Begin the lesson with an an activating strategy (AS), which is a technique to "activate students' prior knowledge through use of engaging strategies designed to focus learning. The AS should be engaging to hook students with emotion to create attentive, curious, and excited learners. Whether using humor or drama, something visual or creating a mood by storytelling, emotional engagement is key to getting (U.S. Digital Literacy)
Teaching is how you deliver the lesson information to your students. Your methods of Direct Instruction could include reading a book, displaying diagrams, showing real-life examples of the subject matter, using props, discussing relevant characteristics, watching a video, or other hands-on and/or presentational steps directly related to your lesson plan's stated objective.
Guided practice is the interactive instruction between teacher and students. After the Direct Instruction, begin the Guided Practice process by engaging students in a similar task to what they will complete later in the lesson independently. Outline how your students will demonstrate that they grasped the skills, concepts, and modeling that presented during the Direct Instruction.
While you circulate the classroom and provide assistance for a given activity, the students should be able to perform the task and be held accountable for the lesson's information.The Guided Practice activities can be either individual or cooperative learning. As a teacher, you should observe the students' level of mastery of the material in order to inform your future teaching. Additionally, provide focused support for individuals needing extra help to reach the learning goals.

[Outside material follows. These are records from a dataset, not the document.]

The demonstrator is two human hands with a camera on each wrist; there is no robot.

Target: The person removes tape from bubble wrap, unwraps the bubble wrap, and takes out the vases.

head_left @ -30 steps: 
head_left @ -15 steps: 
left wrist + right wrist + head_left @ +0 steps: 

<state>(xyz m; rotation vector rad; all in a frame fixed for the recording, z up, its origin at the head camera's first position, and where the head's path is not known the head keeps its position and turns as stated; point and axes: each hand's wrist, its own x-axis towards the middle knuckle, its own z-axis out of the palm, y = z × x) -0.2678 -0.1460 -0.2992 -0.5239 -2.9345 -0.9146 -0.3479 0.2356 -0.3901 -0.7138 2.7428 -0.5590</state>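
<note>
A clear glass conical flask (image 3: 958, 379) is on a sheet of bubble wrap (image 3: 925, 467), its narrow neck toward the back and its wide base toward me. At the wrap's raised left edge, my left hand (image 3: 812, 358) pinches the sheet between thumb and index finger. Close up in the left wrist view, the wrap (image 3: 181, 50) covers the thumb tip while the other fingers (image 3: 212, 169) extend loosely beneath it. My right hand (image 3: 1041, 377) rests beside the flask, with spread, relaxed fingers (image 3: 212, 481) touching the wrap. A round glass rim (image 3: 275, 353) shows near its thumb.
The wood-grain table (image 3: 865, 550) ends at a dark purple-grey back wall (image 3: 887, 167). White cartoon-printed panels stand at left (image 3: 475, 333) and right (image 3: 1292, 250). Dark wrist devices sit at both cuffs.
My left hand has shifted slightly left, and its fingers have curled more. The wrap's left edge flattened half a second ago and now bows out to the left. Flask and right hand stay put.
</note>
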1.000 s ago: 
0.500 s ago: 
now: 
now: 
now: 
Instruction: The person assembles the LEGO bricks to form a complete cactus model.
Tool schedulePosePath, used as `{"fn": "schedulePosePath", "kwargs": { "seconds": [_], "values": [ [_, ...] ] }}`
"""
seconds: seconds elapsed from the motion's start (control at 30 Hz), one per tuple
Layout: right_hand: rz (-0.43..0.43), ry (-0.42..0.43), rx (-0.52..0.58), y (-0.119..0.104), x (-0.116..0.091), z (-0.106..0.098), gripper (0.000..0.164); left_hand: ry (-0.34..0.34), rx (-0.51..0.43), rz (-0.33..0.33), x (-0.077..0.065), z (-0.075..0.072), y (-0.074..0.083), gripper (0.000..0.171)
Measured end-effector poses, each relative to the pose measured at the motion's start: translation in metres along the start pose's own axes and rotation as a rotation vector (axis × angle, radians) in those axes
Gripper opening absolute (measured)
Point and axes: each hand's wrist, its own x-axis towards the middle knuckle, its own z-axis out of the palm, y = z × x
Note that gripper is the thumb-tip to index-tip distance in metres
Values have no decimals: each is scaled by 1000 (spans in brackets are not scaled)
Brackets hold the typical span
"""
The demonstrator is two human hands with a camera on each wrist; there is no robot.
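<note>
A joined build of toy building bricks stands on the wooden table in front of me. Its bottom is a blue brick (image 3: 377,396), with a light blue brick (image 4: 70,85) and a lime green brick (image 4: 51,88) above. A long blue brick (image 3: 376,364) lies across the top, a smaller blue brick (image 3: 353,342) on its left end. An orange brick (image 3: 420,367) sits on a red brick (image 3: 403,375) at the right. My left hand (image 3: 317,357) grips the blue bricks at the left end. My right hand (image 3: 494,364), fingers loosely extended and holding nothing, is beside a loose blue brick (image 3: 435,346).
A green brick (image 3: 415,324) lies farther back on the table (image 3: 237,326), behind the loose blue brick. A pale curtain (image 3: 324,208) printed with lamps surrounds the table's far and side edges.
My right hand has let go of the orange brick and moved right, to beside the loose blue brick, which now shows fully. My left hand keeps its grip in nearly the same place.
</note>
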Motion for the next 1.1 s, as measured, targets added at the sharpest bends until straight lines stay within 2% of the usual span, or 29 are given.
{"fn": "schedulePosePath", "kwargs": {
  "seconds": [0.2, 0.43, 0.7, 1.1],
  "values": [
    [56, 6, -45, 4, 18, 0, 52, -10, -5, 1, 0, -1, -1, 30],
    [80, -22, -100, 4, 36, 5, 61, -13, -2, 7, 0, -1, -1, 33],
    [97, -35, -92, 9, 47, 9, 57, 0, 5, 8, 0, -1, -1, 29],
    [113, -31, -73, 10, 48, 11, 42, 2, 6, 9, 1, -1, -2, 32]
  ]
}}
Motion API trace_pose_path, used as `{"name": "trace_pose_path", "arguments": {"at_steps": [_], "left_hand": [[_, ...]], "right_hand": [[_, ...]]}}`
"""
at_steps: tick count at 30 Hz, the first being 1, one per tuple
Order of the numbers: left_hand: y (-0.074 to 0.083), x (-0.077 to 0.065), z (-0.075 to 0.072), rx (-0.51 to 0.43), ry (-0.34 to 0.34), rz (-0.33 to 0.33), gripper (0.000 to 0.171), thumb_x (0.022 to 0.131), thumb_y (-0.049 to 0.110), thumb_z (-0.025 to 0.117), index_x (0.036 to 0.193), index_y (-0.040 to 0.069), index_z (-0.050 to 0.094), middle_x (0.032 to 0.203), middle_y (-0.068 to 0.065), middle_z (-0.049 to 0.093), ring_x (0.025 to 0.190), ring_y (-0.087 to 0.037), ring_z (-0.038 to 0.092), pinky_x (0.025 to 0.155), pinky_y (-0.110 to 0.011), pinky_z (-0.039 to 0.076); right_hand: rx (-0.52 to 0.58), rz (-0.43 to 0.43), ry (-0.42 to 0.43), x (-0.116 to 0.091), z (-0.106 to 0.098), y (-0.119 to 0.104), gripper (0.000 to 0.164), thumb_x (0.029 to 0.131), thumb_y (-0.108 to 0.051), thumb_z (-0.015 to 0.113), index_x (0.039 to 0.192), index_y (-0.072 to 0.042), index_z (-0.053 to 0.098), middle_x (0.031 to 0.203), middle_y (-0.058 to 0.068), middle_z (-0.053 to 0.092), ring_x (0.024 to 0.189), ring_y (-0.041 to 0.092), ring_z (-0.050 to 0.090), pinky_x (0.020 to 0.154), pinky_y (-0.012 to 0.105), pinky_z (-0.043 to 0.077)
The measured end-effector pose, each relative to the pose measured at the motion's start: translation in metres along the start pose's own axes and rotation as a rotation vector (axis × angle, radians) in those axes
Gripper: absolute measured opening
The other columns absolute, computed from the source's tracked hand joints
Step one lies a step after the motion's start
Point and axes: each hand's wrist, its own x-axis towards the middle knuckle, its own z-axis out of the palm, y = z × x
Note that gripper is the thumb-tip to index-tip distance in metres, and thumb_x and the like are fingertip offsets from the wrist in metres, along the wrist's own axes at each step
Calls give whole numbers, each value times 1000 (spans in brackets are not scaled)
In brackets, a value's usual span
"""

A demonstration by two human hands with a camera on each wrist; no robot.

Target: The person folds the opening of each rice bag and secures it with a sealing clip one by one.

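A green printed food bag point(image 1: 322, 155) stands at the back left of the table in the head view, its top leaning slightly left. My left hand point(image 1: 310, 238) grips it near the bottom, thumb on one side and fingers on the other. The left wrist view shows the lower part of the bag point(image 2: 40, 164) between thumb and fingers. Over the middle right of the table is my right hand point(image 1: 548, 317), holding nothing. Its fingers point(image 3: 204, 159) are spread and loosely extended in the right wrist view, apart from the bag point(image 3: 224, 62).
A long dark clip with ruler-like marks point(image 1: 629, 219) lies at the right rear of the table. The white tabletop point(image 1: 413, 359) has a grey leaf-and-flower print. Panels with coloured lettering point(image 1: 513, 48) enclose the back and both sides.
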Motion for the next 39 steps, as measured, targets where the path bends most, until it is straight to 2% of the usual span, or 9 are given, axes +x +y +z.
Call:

An effective closure activity promotes the retention of knowledge through the use of engaging strategies designed to rehearse and practice skills for the purpose of moving knowledge into long-term memory. Ideally, closure activities create powerful learning effects at the end of the class, something that will reverberate for hours after the lesson is over.
"As a deliberate part of your planning process, these activities summarize the current lesson, provide it context, and build anticipation for the next. Properly implemented, they will help you establish and maintain course momentum." (LUCERO, N.D.) Reinforcing what students have learned, closure activities also serve as an assessment tool with which to evaluate your students retention level—Did they get it?